Table of Contents
Multipath on Debian
Installation
To make multipath working on Debian, you'll need 'multipath-tools-initramfs' and 'multipath-tools' packages. But as said in 'mulitpath-tools-initramfs' bug's list, you need to correct '/usr/share/initramfs/hooks/multipath_hook'.
When you look at the bug list http://bugs.debian.org/cgi-bin/pkgreport.cgi?pkg=multipath-tools-initramfs;dist=unstable, you see there are some tools missing.

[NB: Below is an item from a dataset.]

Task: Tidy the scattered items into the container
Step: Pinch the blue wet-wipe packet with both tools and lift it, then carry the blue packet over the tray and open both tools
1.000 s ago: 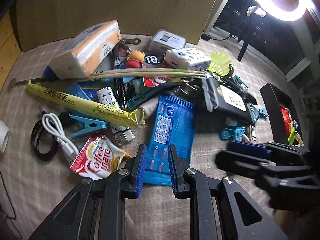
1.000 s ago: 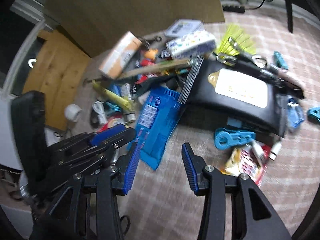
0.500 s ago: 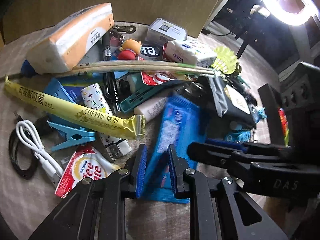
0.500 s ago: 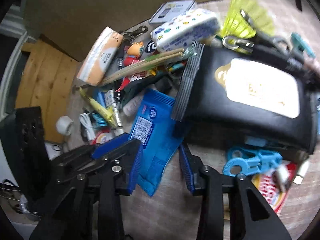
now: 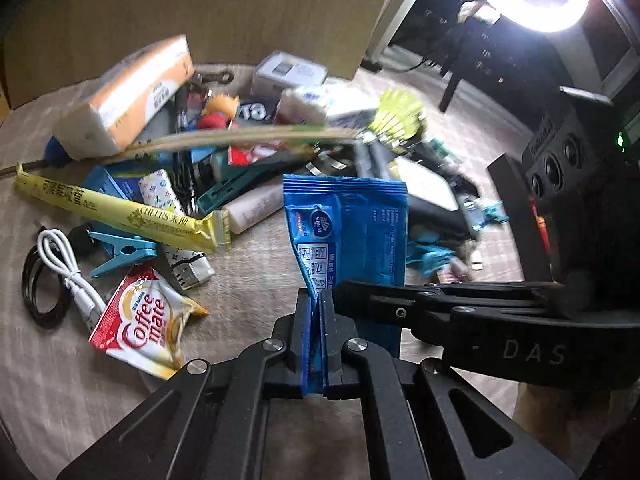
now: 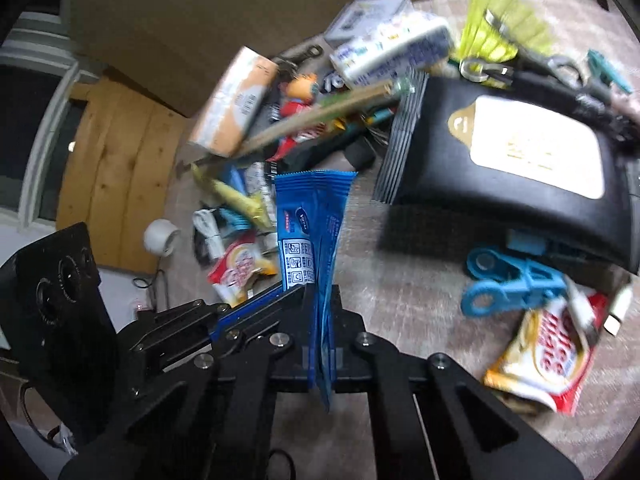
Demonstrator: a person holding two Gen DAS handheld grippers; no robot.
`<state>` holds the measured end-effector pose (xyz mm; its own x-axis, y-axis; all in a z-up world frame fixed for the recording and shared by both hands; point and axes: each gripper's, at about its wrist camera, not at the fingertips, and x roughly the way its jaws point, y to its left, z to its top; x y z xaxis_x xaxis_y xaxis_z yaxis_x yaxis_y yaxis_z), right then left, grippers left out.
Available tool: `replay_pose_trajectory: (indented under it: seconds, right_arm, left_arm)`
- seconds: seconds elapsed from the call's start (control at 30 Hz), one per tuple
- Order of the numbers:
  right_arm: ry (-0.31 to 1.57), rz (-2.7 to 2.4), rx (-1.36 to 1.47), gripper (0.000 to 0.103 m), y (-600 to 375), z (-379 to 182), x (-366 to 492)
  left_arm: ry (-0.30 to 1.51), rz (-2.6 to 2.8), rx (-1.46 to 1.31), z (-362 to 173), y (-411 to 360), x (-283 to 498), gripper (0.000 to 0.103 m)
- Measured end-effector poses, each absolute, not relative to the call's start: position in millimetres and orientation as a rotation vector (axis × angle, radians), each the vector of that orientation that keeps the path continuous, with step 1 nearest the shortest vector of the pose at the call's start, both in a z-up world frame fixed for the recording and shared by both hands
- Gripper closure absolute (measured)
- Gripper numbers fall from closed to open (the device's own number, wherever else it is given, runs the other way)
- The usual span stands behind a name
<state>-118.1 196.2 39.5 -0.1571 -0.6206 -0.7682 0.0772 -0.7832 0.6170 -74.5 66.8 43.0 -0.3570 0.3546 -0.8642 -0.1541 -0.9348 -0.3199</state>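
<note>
A blue wet-wipe packet stands lifted off the cloth, clamped at its near edge by both grippers. My left gripper is shut on its near left corner. My right gripper is shut on the same packet, and its black body crosses the right of the left wrist view. A dark container stands at the right edge of the left wrist view, partly hidden by the right gripper.
A heap of items lies beyond: a tissue pack, a yellow sachet stick, a Coffee mate sachet, a white cable, a black wipes pack, a blue clip. A cardboard wall stands behind.
Both grippers have closed on the blue packet and raised it from lying flat to standing upright. The right gripper moved in beside the left.
</note>
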Motion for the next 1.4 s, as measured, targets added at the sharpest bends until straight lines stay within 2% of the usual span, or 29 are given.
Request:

The first very important things to add in 'multipath_hook' is :
manual_add_modules dm-multipath manual_add_modules dm-mod manual_add_modules dm-round-robin
Then you need to add this
for helper in /sbin/mpath_prio_*; do copy_exec $helper /sbin done
And finally if you want to use 'alias', add :
copy_exec /etc/multipath.conf /etc/
Optionally you can comment out the line
copy_exec /bin/readlink /bin/
And you're done with it. Your file should looks like :
#!/bin/sh # The environment contains at least: # # CONFDIR -- usually /etc/mkinitramfs, can be set on mkinitramfs # command line. # # DESTDIR -- The staging directory where we are building the image. # PREREQ="" prereqs() { echo "$PREREQ" } case $1 in # get pre-requisites prereqs) prereqs exit 0 ;; esac # You can do anything you need to from here on. # # Source the optional 'hook-functions' scriptlet, if you need the # functions defined within it. Read it to see what is available to # you. It contains functions for copying dynamically linked program # binaries, and kernel modules into the DESTDIR. # . /usr/share/initramfs-tools/hook-functions copy_exec /sbin/multipathd /sbin/ copy_exec /sbin/scsi_id /sbin/ copy_exec /sbin/kpartx /sbin/ copy_exec /bin/mountpoint /bin/ copy_exec /sbin/devmap_name /sbin/ copy_exec /sbin/multipath /sbin/ # Modified by tchetch #copy_exec /bin/readlink /bin/ # Added by tchetch copy_exec /etc/multipath.conf /etc/ for helper in /sbin/mpath_prio_*; do copy_exec $helper /sbin done manual_add_modules dm-multipath manual_add_modules dm-mod manual_add_modules dm-round-robin mkdir -p $DESTDIR/lib || true cp /lib/libgcc_s.so.1 $DESTDIR/lib/ exit 0
Configuration
This part depends on your hardware, I've been working only with a SAN from IBM. Now you'll need to configure your file '/etc/multipath.conf'. You'll first create alias for your device :
multipaths { multipath { wwid 3600a0b8000177d9400002e61463f2ed3 alias system } multipath { wwid 3600a0b8000177bcc0000256645f7f166 alias data } }
- alias name you want to give to the Logical Drive attached to your Blade.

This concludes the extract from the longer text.